The International Situation also impacts the UK Economy
A better situation in many international economies was also flagged up as a positive sign. This is being driven by growth in emerging markets along with escalating demand in the Asia-Pacific and US regions. This is benefitting UK exporters and those with exposure to overseas markets. Many are shifting their business operations to more expansionary strategies. This has also led to a slow but steady move away from the climate of total cost control. However, those companies which are primarily UK-focused (defined by having less than 30pc of their revenue generated through exposure to overseas markets) remain markedly more cautious about domestic growth and business prospects.
Confident Sectors
Data released by the British Chambers of Commerce, via their QES survey (a Quarterly UK Economic Survey that aggregates the responses of over 7,000 UK businesses), shows that business confidence is particularly increasing in the services and manufacturing sectors.

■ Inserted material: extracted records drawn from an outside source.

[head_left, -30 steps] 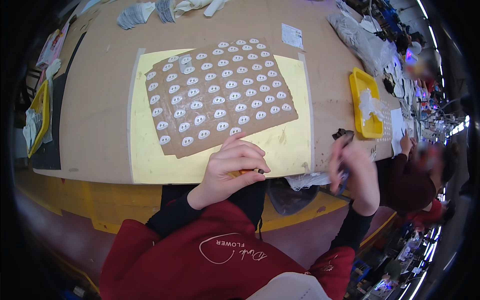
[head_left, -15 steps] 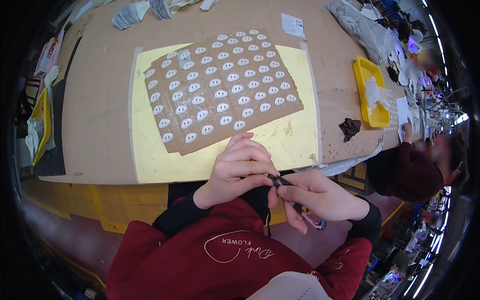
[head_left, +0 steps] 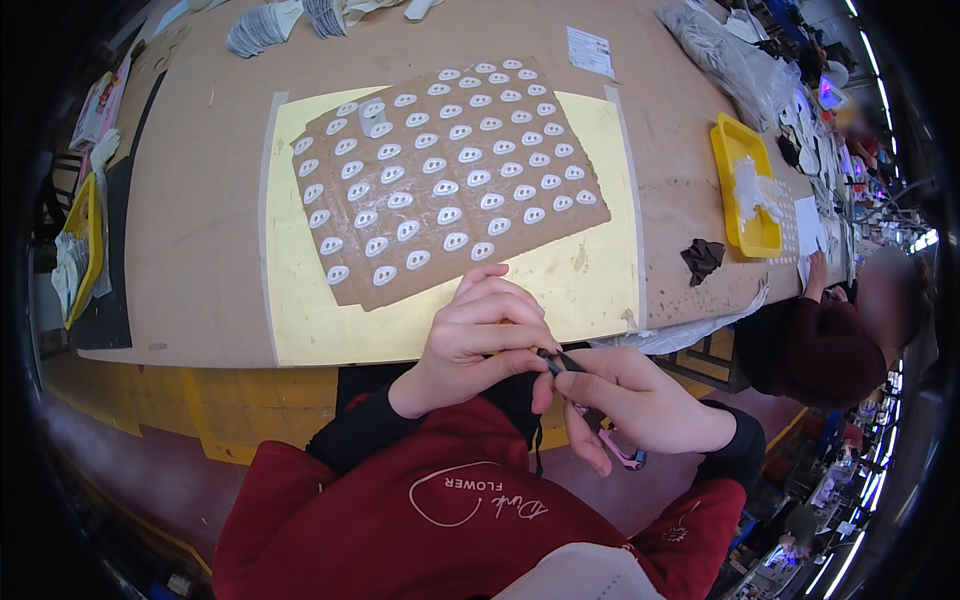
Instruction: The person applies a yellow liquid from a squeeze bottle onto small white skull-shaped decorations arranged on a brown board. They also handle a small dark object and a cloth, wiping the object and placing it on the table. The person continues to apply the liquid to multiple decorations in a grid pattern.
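Observation:
My left hand (head_left: 478,338) and my right hand (head_left: 630,400) meet just off the table's front edge, above my red sweater. Both pinch a small dark piece (head_left: 556,362) between their fingertips. A pink-handled tool (head_left: 626,456) pokes out under my right palm. Just beyond my left hand lies a brown sheet (head_left: 350,215) covered with several rows of white oval pieces. It rests on a yellow mat (head_left: 560,290) on the brown table (head_left: 200,260).
A dark scrap (head_left: 703,260) lies right of the mat, by a yellow tray (head_left: 735,150) holding white bits. Another person in a dark red top (head_left: 825,345) works at the right. A second yellow tray (head_left: 88,215) sits at the left edge, and stacks of white pieces (head_left: 262,28) at the back.
My right hand came in from the table's right edge to meet my left hand at the front. Both hands now close on the small dark piece.

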A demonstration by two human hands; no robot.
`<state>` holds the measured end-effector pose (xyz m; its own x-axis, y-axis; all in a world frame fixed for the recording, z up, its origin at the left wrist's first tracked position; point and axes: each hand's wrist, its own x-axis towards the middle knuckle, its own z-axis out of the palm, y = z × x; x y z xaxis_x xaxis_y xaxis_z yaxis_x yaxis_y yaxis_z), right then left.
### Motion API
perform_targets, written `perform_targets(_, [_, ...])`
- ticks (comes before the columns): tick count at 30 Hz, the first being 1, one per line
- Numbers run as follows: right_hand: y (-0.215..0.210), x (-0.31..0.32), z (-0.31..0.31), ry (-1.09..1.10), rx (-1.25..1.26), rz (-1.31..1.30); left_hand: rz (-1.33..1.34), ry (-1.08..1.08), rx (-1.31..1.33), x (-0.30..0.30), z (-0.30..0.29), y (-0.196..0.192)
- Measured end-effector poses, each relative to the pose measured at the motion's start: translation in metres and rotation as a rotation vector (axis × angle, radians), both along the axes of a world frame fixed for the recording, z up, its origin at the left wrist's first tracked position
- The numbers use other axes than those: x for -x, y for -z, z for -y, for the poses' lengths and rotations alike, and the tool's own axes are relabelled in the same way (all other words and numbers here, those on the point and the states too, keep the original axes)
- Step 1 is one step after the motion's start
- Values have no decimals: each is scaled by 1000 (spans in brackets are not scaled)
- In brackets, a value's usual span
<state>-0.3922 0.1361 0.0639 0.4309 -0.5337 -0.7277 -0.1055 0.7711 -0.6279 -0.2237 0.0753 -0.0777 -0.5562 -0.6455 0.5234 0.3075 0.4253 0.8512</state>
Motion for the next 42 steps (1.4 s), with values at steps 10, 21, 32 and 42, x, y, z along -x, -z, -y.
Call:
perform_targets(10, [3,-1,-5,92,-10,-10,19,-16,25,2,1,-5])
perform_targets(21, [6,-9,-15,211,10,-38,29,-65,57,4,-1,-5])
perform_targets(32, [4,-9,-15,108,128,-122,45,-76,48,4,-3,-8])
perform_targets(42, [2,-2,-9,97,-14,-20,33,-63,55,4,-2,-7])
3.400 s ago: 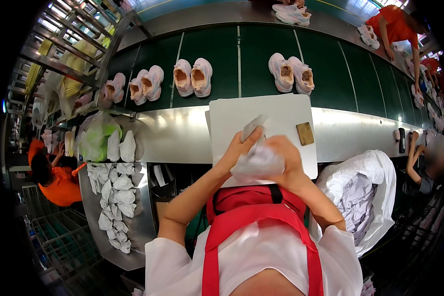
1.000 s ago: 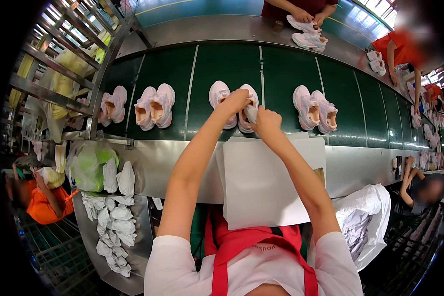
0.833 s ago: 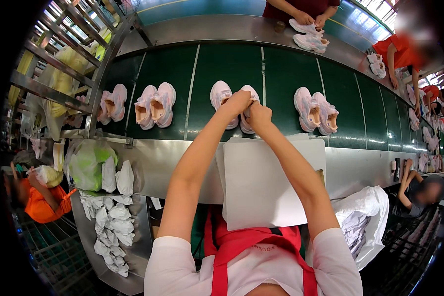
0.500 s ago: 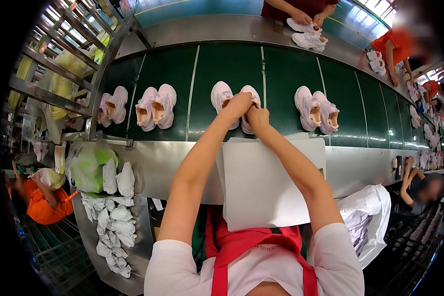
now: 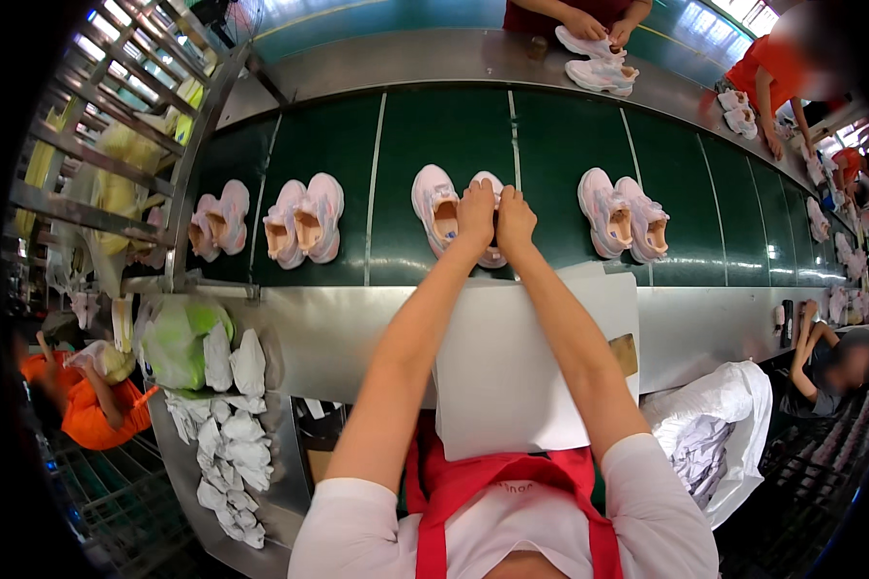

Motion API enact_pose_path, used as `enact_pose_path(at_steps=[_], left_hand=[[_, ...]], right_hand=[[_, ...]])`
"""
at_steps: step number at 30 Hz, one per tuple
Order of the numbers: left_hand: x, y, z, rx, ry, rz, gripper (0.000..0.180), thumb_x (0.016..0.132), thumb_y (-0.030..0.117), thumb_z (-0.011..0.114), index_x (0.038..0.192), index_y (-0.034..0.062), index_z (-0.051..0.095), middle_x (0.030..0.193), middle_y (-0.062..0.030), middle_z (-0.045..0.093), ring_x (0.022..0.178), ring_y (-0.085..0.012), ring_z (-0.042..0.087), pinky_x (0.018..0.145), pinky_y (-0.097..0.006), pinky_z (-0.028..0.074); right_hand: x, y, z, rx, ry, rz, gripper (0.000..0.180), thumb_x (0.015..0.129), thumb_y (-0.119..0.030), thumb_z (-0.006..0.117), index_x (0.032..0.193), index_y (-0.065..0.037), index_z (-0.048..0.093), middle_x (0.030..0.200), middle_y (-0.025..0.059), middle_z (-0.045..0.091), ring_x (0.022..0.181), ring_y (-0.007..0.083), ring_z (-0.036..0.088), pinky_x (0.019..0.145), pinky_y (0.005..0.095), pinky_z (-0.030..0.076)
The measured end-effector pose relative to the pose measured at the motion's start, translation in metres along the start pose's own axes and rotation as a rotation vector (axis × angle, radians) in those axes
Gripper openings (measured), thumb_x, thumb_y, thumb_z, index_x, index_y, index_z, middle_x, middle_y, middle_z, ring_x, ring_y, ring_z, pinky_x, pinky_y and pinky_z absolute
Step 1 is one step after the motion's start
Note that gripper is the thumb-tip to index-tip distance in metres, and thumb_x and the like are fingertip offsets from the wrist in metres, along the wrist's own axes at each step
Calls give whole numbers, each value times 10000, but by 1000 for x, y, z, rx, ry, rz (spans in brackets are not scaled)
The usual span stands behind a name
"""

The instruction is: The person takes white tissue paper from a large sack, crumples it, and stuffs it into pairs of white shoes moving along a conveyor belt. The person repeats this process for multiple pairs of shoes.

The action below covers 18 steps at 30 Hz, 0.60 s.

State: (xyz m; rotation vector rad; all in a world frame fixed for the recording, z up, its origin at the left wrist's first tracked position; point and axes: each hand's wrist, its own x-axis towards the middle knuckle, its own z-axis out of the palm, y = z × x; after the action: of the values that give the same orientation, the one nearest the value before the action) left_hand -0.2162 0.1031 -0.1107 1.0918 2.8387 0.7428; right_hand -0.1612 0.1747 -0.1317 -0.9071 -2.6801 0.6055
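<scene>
A pair of pale pink sneakers stands on the green conveyor belt [image 5: 463,125] in front of me, toes pointing away. Both my hands are on the right sneaker [image 5: 490,179] of that pair. My left hand [image 5: 475,217] has its fingers closed at the left side of the shoe's upper, and my right hand [image 5: 516,219] grips the right side. They cover most of the shoe's opening, so what the fingertips pinch there is hidden. Close beside my left hand stands the left sneaker [image 5: 431,193], its tan inside showing.
More sneaker pairs stand on the belt to the left [image 5: 304,220] and right [image 5: 622,217]. White sheets [image 5: 512,376] lie under my forearms. Crumpled paper wads [image 5: 232,449] fill a metal tray at left; a white sack [image 5: 739,425] sits at right. A co-worker's hands [image 5: 589,26] handle shoes across the belt.
My hands have drawn apart slightly, the left one shifting lower beside the right. More of the left sneaker's opening now shows. The shoes have barely moved.
</scene>
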Motion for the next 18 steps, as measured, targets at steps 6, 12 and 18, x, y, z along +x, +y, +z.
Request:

Contributory Factors assisting the UK Economy
This confidence boost is judged to be caused by a range of factors, but predominantly greater levels of lending from banks. Recent date from the BoE shows, however, that banks still aren't widely lending to SMEs and fast-growth start-ups and entrepreneurs have been looking for alternative finance sources such as peer-to-peer lending and crowd financing, amongst other sources. There is still access to alternative and start-up funding through government schemes such as the Start-up Loans fund for young entrepreneurs and loans extended via the Regional Growth Fund scheme, but the signs do point to more innovative solutions being embraced by the SME sector.